> [EXERCISE DETAILS] Using the listing below, report each line holding the string "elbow".

=== Begin Enclosure ===

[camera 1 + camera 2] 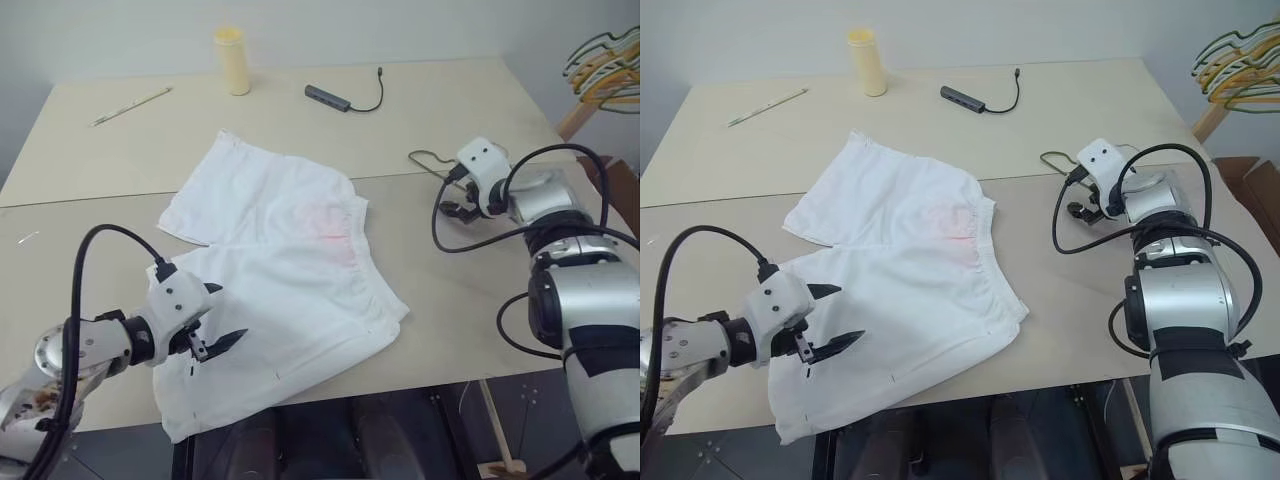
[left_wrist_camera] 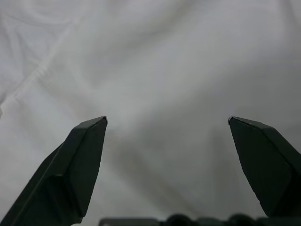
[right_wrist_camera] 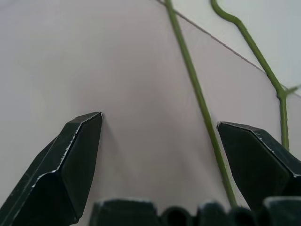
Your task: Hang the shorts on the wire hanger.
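The white shorts [image 1: 285, 270] lie flat in the middle of the table, waistband to the right, with a faint pink patch near it. My left gripper [image 1: 222, 315] hovers open over the near leg of the shorts, and white fabric [image 2: 164, 70] lies between its fingertips [image 2: 89, 141]. The wire hanger [image 3: 195, 89] lies on the table at the right. Its small hook [image 1: 425, 157] shows beside my right hand, which hides the rest. My right gripper [image 1: 462, 210] is open just above the hanger, with one thin wire running between its fingers [image 3: 80, 146].
At the back of the table [image 1: 90, 200] stand a pale yellow cup [image 1: 232, 60], a dark USB hub with its cable [image 1: 328, 96] and a pen [image 1: 130, 105]. A bunch of yellow and dark hangers [image 1: 605, 65] hangs beyond the right edge, above a cardboard box [image 1: 1260, 190].
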Action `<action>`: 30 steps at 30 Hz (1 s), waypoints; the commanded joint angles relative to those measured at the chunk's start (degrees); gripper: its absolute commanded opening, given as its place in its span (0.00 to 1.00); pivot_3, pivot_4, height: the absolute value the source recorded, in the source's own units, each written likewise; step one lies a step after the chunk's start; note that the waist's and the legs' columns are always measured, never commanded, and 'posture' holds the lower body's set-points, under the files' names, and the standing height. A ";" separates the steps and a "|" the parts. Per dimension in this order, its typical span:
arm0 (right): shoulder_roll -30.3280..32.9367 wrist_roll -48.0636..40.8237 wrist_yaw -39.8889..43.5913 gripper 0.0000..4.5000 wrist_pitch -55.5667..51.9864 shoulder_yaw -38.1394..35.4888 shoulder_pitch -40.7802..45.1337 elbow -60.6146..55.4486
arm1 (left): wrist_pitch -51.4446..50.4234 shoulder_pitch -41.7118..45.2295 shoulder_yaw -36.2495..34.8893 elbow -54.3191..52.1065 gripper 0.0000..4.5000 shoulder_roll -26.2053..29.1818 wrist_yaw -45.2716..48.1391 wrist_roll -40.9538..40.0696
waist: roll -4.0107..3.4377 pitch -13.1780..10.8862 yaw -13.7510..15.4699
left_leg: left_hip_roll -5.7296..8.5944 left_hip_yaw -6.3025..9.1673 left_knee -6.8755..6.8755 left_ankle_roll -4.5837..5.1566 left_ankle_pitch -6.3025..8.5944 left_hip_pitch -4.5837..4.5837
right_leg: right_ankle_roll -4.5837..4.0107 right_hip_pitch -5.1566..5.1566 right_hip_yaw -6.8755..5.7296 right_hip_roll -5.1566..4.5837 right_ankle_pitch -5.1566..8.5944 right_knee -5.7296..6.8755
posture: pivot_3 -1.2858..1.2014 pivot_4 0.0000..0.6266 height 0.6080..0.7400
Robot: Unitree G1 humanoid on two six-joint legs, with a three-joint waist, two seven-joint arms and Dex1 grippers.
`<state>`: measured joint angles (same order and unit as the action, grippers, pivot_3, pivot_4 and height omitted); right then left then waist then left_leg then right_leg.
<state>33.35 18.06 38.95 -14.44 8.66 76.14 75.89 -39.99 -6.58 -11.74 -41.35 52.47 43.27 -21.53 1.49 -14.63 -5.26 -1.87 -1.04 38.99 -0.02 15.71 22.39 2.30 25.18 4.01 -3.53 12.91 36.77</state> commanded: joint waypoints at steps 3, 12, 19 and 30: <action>2.09 1.11 2.69 0.99 -1.83 0.66 2.15 1.00 | 0.34 0.13 0.18 -2.53 1.00 0.29 -0.05 0.06 | 0.00 0.00 -0.03 | 0.00 0.02 0.00 0.00 0.00 0.00 | -0.01 0.00 0.00 -0.01 0.00 0.00 | 0.50 0.41 1.00; 9.38 9.65 21.02 0.99 10.34 10.20 8.97 0.69 | -1.35 -2.84 -2.88 -4.76 1.00 0.01 0.26 -1.99 | -0.16 -2.72 -0.63 | 0.05 0.05 0.06 0.01 0.00 -0.06 | 0.00 0.05 0.12 -0.06 -0.01 -0.06 | 0.47 0.60 1.00; 15.26 14.19 24.53 0.99 18.10 13.70 12.26 1.72 | -3.31 -5.25 -4.34 -7.99 1.00 -0.40 0.00 -3.42 | -0.35 -4.19 -1.47 | -0.05 0.09 0.00 0.01 0.00 0.47 | -0.10 0.77 0.14 0.02 -0.02 0.35 | 0.48 0.62 1.00; 12.94 13.65 15.94 0.99 9.59 11.48 13.03 3.24 | -5.24 -5.44 -0.87 -10.56 1.00 -0.34 -2.45 -3.53 | -0.44 -6.46 -2.10 | -0.03 0.08 0.16 -0.06 -0.05 0.76 | -0.09 1.10 0.20 -0.03 -0.06 0.36 | 0.46 0.67 1.00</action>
<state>45.75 33.13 56.00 -1.49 21.95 87.38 79.19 -44.80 -11.41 -13.49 -49.74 52.23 41.11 -24.81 1.05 -21.09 -7.36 -1.90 -0.96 39.15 -0.08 15.67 23.15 2.20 26.28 4.20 -3.56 12.85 37.14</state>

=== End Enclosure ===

> [ANSWER BOX]
arm0 (right): shoulder_roll -30.3280..32.9367 wrist_roll -48.0636..40.8237 wrist_yaw -39.8889..43.5913 gripper 0.0000..4.5000 wrist_pitch -55.5667..51.9864 shoulder_yaw -38.1394..35.4888 shoulder_pitch -40.7802..45.1337 elbow -60.6146..55.4486
arm1 (left): wrist_pitch -51.4446..50.4234 shoulder_pitch -41.7118..45.2295 shoulder_yaw -36.2495..34.8893 elbow -54.3191..52.1065 gripper 0.0000..4.5000 shoulder_roll -26.2053..29.1818 wrist_yaw -45.2716..48.1391 wrist_roll -40.9538..40.0696

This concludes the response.